This weekend is Software Freedom Day — a chance to celebrate the idea that you, the owner of a computing machine, should be in control of the computations done on that machine. As the owner, you should be able to run what ever you want on the machine — or be able to prevent running someone else’s software on your device. This is a notion best served by Free Software.
The SFD events are global and organized in a decentralized fashion. I see there are six events in Nigeria, for instance, including one in Bauchi state and one in Sokoto. There are two events in the Netherlands, one on the 18th in Den Haag (the Hague). Karsten Gerloff, president of the FSFE, will be speaking there, among others. The other event is on the 17th in Amsterdam at the CWI.
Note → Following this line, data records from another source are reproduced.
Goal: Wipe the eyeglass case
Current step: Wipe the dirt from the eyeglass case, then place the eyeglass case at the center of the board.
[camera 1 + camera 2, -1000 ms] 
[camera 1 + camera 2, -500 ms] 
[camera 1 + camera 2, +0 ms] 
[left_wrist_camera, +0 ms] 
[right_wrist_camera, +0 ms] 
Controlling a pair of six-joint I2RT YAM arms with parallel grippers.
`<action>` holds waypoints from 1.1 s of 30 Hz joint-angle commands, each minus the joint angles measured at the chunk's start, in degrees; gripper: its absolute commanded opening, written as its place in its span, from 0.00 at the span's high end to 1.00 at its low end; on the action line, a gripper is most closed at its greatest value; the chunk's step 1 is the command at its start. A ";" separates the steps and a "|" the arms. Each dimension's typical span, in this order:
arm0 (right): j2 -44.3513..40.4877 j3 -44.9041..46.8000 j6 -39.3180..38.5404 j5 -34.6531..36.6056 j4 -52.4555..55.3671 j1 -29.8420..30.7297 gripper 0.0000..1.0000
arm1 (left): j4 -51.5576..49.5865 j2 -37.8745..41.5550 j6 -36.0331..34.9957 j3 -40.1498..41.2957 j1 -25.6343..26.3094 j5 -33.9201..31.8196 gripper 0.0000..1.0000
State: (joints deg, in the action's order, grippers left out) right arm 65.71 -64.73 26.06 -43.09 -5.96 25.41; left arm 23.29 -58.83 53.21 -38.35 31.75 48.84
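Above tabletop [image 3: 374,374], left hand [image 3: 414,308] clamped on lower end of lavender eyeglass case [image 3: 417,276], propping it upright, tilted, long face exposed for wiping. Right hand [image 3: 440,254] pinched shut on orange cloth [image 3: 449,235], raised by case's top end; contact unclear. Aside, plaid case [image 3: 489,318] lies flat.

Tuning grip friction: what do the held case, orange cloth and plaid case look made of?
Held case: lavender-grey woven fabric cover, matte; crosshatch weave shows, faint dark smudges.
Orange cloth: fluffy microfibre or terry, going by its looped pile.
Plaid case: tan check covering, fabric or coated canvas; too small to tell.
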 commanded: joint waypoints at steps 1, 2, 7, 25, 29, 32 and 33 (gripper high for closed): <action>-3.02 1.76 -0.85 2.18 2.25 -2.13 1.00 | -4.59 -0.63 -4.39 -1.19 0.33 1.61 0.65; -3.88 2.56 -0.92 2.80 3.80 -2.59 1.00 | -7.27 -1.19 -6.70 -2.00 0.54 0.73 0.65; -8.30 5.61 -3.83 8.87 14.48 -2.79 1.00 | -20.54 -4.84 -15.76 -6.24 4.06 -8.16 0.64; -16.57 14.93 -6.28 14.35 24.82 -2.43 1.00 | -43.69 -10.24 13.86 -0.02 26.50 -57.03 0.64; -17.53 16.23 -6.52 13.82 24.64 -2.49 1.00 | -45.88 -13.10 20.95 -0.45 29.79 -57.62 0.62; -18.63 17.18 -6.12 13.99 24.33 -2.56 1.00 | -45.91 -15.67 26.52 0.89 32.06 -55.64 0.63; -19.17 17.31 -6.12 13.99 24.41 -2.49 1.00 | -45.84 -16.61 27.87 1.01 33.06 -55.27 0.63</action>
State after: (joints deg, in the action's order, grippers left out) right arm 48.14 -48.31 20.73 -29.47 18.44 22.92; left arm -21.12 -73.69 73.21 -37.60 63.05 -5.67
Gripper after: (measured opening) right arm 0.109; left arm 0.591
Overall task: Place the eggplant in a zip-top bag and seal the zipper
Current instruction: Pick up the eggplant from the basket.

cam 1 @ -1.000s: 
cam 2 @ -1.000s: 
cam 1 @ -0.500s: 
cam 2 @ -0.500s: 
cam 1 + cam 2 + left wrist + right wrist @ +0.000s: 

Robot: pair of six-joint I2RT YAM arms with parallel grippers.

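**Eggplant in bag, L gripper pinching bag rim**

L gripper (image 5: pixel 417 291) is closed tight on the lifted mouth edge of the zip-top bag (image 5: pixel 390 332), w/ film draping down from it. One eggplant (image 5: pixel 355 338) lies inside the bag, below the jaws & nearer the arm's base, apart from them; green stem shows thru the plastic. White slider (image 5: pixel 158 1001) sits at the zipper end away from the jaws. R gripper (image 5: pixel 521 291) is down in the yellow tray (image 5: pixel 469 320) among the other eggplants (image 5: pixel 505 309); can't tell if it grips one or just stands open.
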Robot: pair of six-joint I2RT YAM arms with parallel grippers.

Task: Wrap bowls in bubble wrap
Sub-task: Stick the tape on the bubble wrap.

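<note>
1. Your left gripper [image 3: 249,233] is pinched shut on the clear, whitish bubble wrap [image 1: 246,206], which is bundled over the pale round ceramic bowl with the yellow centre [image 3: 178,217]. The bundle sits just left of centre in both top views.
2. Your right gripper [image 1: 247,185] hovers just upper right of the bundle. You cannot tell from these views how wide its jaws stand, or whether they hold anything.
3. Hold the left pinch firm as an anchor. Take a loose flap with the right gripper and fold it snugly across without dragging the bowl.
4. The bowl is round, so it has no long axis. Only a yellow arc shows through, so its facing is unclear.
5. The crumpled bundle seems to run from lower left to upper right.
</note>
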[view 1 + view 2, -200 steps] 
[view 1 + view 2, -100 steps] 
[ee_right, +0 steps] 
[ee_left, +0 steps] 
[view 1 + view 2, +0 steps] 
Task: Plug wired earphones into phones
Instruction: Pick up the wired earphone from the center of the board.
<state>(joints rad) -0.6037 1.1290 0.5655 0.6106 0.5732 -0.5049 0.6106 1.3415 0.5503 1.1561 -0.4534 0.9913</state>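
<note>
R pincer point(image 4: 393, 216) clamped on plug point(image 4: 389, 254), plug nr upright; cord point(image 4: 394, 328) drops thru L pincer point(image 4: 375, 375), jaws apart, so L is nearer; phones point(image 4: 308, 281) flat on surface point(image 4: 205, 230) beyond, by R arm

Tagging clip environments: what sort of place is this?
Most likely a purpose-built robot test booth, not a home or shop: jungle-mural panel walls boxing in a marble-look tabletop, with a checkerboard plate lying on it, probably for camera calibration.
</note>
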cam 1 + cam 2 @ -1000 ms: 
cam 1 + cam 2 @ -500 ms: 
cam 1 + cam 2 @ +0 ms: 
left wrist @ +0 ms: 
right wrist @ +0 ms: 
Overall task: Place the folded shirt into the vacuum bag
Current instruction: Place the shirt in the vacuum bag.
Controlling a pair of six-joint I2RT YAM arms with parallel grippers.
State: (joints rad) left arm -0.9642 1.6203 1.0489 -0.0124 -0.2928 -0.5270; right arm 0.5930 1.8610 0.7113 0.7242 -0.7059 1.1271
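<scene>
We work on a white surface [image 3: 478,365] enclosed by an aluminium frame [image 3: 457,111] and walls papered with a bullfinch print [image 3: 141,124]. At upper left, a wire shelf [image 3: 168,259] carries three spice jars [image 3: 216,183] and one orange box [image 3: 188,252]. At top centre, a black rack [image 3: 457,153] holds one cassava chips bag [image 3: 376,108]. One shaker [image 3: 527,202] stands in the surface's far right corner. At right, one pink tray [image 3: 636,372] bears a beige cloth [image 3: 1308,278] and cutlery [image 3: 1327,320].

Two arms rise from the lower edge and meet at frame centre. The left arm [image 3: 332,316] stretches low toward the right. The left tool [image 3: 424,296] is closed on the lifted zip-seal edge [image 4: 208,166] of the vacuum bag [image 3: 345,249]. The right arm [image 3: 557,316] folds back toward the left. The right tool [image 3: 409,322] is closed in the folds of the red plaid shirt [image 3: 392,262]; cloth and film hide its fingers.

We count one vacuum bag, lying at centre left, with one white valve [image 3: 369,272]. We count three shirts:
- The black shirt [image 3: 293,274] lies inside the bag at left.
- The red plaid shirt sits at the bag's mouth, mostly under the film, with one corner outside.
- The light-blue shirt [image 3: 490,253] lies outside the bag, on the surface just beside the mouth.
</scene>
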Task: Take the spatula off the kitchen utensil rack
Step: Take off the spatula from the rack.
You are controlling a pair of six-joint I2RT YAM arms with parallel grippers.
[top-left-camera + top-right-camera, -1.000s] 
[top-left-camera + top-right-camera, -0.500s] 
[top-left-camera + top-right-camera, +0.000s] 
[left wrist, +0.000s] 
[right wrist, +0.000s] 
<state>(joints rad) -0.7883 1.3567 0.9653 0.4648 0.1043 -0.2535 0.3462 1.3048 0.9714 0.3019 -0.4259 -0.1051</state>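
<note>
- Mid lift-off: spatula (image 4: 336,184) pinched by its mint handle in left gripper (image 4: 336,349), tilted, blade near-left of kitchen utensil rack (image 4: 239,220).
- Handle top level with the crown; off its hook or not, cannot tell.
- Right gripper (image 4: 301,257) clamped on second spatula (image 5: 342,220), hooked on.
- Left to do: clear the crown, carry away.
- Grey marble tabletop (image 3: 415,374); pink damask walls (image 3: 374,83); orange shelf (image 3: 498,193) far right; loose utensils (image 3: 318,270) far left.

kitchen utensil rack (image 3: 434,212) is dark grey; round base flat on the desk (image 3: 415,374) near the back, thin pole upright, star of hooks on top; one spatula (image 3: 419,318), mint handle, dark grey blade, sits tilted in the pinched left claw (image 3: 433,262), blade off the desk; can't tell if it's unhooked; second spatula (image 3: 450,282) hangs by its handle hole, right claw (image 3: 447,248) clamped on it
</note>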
Also don’t forget that the 19th is Talk Like a Pirate day.
Do you get this as well? A PDF delivered along with a message that you can use Adobe Acrobat Reader (r) to open that file?
PDF is a (relatively) open standard. It is an ISO standard (19005-1), for one thing. This also means that there are alternate implementations of the standard. And you might have good reasons to avoid the Adobe implementation. For instance the number of exploits against their implementation, or because it doesn’t run on your hardware / software platform. Most of the time I’m at a computer which is perfectly capable of dealing with PDF files through a Free (both as in speech and in beer) PDF reader, and the "download Reader" just strikes me as weird. I get these PDF files from travel agencies, hosting providers, financial advisors and local governments. I often reply asking them to update the text accompanying the file to say something like "You need a PDF reader to view this file. Get a free one or use something else." The PDF Readers (.org) site is a good place to point people and organizations. The site points out the available options and how to get a Free PDF reader.
The Free Software Foundation Europe (FSFE) has started a campaign to promote the use of Free PDF readers by local governments. The idea is to point out where your local government is pointing only to the proprietary software solution and to get them to adapt the text to offer more choice. There’s a contest involved, as well.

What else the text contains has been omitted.